Kesembilan perempuan itu adalah Sukinah, Supini, Murtini, Surani, Kiyem, Ngatemi, Karsupi, Deni, dan Rimabarwati. Suara mereka mewakili ribuan petani di empat kabupaten di Provinsi Jawa Tengah, yakni Pati, Grobogan, Wonogiri, dan Gombong. Mereka harus kehilangan sumber mata air bersih dan mengalami berbagai dampak lingkungan rusak lainnya.

“Ibu-ibu ini selalu berusaha melaporkan kondisi lingkungannya yang dirusak terus-menerus, tapi hingga kini tidak ada tindak lanjut penyelesaian dari Pak Jokowi maupun jajarannya. Kami menuntut janji bapak di sini,” kata dia.

Padahal, dalam aksi menyemen kaki kala itu, dikatakan pula oleh Gunretno, sempat didatangi oleh dua menteri yang berjanji bahwa Pak Jokowi akan meluangkan waktu untuk menemui ibu-ibu Kendeng guna mendengar dan memberikan jalan keluar atas permasalahan yang ada. Namun, setelah itu yang terjadi ialah janji tinggallah janji, hingga kini Jokowi belum juga turun tangan.

“Sudah dua tahun, sejak tanggal 16 Juni 2014 ibu-ibu ini beserta keluarganya tinggal di tenda yang kami sebut dengan tenda perjuangan, tapi alat-alat berat tidak juga berhenti beroperasi di sana. Pelanggaran oleh pabrik semen terus dilakukan sampai sekarang,” katanya.

Sembilan Kartini Kendeng berharap terhadap pemenuhan janji Jokowi untuk menghentikan permasalahan tersebut. Mereka percaya bahwa Jokowi masih mempunyai ikatan batin yang kuat dengan kondisi rakyat kecil.

“Kami nyelameti Pak Jokowi karena kami percaya beliau masih punya chemistry dengan rakyat kecil.
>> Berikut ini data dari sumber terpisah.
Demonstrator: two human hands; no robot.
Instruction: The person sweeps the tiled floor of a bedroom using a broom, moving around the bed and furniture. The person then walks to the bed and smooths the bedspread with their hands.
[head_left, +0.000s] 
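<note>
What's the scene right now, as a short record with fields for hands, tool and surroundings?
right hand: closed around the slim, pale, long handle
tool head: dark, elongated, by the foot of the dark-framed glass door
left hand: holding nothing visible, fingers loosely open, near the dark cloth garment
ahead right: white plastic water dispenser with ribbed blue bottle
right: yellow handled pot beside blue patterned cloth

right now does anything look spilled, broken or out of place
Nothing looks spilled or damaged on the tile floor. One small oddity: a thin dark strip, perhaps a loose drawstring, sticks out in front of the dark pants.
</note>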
Kami percaya pemimpin pilihan rakyat itu bisa menyelesaikan persoalan yang tidak hanya di Kendeng saja, tapi di seluruh daerah di negeri ini,” ujar Gunretno.
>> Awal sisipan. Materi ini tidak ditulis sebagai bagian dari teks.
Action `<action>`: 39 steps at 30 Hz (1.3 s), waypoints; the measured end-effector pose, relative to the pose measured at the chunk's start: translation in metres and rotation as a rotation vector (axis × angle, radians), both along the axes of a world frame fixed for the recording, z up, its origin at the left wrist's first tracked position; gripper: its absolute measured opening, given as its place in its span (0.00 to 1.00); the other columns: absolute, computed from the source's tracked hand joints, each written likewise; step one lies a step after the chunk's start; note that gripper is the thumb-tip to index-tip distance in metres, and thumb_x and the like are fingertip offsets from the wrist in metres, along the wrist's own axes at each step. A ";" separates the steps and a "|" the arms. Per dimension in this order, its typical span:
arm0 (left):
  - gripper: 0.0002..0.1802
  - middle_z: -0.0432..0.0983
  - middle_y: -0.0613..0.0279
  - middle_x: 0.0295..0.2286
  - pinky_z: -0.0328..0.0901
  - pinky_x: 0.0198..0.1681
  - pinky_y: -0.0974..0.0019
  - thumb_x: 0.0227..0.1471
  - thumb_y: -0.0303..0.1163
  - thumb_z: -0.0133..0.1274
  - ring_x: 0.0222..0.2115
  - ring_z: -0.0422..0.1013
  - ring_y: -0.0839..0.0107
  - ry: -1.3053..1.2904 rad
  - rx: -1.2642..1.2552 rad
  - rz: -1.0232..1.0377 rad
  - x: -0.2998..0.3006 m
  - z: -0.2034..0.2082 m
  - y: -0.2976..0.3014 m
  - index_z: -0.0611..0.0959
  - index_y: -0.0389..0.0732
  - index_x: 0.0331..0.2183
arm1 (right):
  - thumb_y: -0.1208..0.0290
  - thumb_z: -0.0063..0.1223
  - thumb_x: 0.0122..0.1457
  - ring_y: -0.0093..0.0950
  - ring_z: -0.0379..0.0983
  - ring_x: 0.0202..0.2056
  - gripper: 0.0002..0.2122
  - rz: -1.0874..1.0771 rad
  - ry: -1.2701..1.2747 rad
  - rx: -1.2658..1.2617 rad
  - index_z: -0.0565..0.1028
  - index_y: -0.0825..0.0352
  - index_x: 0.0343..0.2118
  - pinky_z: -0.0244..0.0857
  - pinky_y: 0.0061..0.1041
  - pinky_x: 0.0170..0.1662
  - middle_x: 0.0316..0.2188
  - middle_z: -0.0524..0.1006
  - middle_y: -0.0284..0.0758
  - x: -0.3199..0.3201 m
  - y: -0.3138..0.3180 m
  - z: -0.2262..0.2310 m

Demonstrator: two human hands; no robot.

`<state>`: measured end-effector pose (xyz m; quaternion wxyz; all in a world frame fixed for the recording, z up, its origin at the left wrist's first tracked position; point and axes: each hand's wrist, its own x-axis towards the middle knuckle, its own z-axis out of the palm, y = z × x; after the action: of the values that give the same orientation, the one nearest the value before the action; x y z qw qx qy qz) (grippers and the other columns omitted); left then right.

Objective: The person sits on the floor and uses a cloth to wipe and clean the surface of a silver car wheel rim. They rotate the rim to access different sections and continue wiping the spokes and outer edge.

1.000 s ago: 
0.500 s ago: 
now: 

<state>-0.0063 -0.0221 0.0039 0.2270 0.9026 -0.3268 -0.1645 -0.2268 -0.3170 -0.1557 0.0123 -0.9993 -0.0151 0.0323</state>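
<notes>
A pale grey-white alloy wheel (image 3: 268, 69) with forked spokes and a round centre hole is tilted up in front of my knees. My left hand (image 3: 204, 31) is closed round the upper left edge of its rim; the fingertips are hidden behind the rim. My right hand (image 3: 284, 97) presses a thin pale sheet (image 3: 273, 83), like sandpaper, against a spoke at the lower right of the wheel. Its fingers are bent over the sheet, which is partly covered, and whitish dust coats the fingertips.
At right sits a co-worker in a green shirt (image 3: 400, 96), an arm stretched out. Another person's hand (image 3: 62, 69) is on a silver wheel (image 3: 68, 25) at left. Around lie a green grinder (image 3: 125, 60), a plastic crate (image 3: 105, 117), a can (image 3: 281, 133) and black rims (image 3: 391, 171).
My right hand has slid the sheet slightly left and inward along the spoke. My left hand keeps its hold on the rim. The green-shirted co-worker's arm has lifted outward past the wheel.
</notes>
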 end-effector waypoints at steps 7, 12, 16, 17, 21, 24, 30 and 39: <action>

Dalam aksi damainya, Sukinah dan Gunretno selain membawa nasi tumpeng dan berbagai sesajen yang berasal dari hasil bumi Kendeng, juga menyanyikan dua Tembang Jawa, yakni Tembang Pucung dan Dhandhanggula.

Kedua tembang tersebut sebagai pengingat bahwa Jokowi sebagai pemimpin harus mendengarkan suara rakyat, terutama rakyat kecil.

“Banyak pertanda yang gampang dilihat dari bencana alam yang ada. Bencana alam adalah pertanda, tapi pemerintah tidak tersentuh dan tidak juga melihat penyebabnya. Bumi ini sudah memberi begitu banyak kekayaannya untuk menghidupi manusia, tapi juga terus disakiti, maka itu bisa menghakimi apabila tidak segera diperbaiki dan dikelola dengan baik,” kata Gunretno.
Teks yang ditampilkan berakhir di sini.